## [Exercise objective]
Every line holding the string "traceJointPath" should be copied from the listing.

-- Opening Marker --

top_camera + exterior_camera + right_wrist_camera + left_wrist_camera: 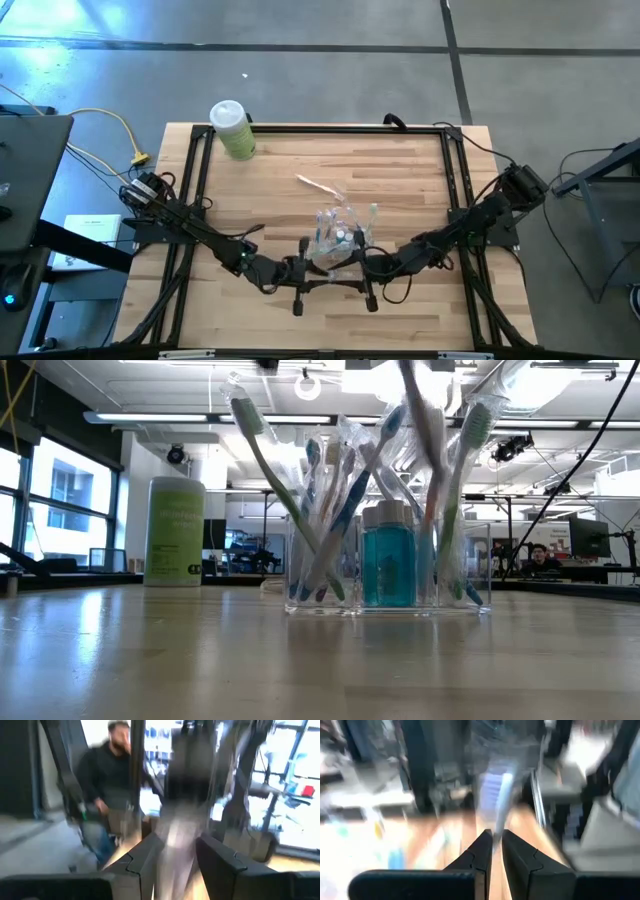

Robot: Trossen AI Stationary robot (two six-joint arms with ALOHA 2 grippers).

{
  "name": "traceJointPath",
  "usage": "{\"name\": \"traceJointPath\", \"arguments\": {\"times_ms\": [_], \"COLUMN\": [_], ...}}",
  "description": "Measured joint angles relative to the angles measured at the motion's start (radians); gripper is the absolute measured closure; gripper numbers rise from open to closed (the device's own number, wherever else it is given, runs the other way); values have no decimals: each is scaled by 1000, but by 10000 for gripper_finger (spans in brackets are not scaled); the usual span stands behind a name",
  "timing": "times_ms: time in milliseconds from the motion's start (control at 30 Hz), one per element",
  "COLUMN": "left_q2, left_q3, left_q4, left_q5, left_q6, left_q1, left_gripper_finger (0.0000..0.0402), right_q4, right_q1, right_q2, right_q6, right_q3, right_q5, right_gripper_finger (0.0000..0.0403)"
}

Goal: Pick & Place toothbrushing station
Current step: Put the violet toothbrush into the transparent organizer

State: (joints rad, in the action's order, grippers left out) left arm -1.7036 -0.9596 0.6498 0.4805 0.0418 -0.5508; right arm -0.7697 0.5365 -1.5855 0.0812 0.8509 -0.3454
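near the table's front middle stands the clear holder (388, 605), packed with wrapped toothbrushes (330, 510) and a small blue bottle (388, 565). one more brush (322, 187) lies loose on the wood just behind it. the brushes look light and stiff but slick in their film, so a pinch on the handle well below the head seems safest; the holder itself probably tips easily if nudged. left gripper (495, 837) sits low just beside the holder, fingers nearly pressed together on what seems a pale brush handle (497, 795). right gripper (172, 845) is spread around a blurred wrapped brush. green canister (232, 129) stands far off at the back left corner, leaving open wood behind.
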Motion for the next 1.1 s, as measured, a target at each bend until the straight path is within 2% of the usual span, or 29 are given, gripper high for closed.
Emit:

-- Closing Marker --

## [Exercise output]
  "name": "traceJointPath",
  "usage": "{\"name\": \"traceJointPath\", \"arguments\": {\"times_ms\": [_], \"COLUMN\": [_], ...}}",

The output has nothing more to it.